Nel 1979, con l’Under-20, vince il mondiale, giocando al fianco di Maradona. Per gli argentini di quella generazione, la presenza di Diego fa la differenza tra vincere e non. Ramón Ángel Díaz è un attaccante esterno, diligente e talentuoso, ma privo, nel suo repertorio, dei quei “numeri” che infiammano le folle. Arriva a Napoli nell’82. Gioca 25 partite su 30 (con 3 gol all’attivo) ma, quella di Pesaola (subentrato a Giacomini alla 12esima giornata) è una squadra troppo modesta per mettere in luce le doti del giovane argentino. Il Napoli finisce il campionato a 28 punti solo due in più del Cagliari retrocesso. C’è Krol davanti a Castellini poi il resto è il nulla assoluto. In attacco oltre a Ramon ci sono Claudio Pellegrini, Scarnecchia e Vagheggi innescati da Criscimanni: solo 22 gol…e non c’è da meravigliarsi. A fine campionato finisce ad Avellino per rinverdire i fasti che erano stati di Juary. I biancoverdi, in quegli anni, vivono le stagioni migliori. Diaz si mette in luce e in 3 anni gioca 78 partite e segna 22 gol. Per 10 miliardi passa alla Fiorentina. Sembra aver trovato la sua dimensione. Estate 1988 l’Inter di Trapattoni sta allestendo la squadra che vincerà un memorabile scudetto. È stato acquistato l’algerino Rabah Madjer, uno dei migliori giocatori africani di tutti i tempi. A Milano c’è l’euforia alle stelle per Madjerce, però, non passa le visite mediche. Alla luce della sua successiva carriera questa scelta sembra un’altra delle tante “cantonate” prese dalla dirigenza nerazzurra. Bisogna correre ai ripari e in fretta. Non c’è tempo per il grande nome: Klinsmann viene opzionato per la stagione successiva. Trapattoni sceglie Diaz che arriva in prestito dai viola. La piazza è scontenta, si è passati da un assoluto Top Player a un giocatore di media levatura. Dopo qualche titubanza iniziale Diaz diventa pedina fondamentale di quella squadra, mettendo a segno anche 12 gol. Senza dubbio è un altro giocare (rispetto al Napoli dell’82) se hai Matthaus, Berti, Alessandro Bianchi e Serena compagni in attacco. È l’apice della sua carriera in Italia ma nel nostro campionato è in vigore la regola che limita a 3 gli stranieri tesserabili: Matthaus e Breme sono intoccabili. Diaz lascia il posto a Jürgen Klinsmann che però non sarà decisivo come Ramon. Passa al Monaco (miglior marcatore della Liga1) e poi ritorna in patria al suo River dove vince ancora due scudetti.
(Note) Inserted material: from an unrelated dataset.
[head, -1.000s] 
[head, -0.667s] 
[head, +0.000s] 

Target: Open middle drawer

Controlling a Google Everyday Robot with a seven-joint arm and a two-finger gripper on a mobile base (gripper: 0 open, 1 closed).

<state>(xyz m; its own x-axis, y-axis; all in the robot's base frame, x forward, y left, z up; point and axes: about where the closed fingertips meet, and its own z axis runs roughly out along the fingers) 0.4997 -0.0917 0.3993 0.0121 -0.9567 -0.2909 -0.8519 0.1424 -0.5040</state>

Con la nazionale Argentina disputa il mondiale del 1982. Con l’Albiceleste 24 partite e 10 gol.
Dopo una comparsata nel campionato giapponese, comincia la sua carriera da allenatore. Con il River, in 6 anni, vince 5 titoli (tra Apertura e Clausura) 1 Coppa Libertadores e 1 Supercoppa Sudamericana. Perde la Finale dell’Intercontinentale con la Juve nel 96. Seguono anni di delusioni e di vittorie tra Argentina, Messico e Nazionale del Paraguay.
Sia da calciatore che da Mister ha pagato l’avere l’espressione del viso come di chi sembra aver vinto per caso: Ramón Ángel Díaz, invece, è stato giocatore tattico e questa qualità lo ha trasformato in un allenatore vincente. Niente succede per caso.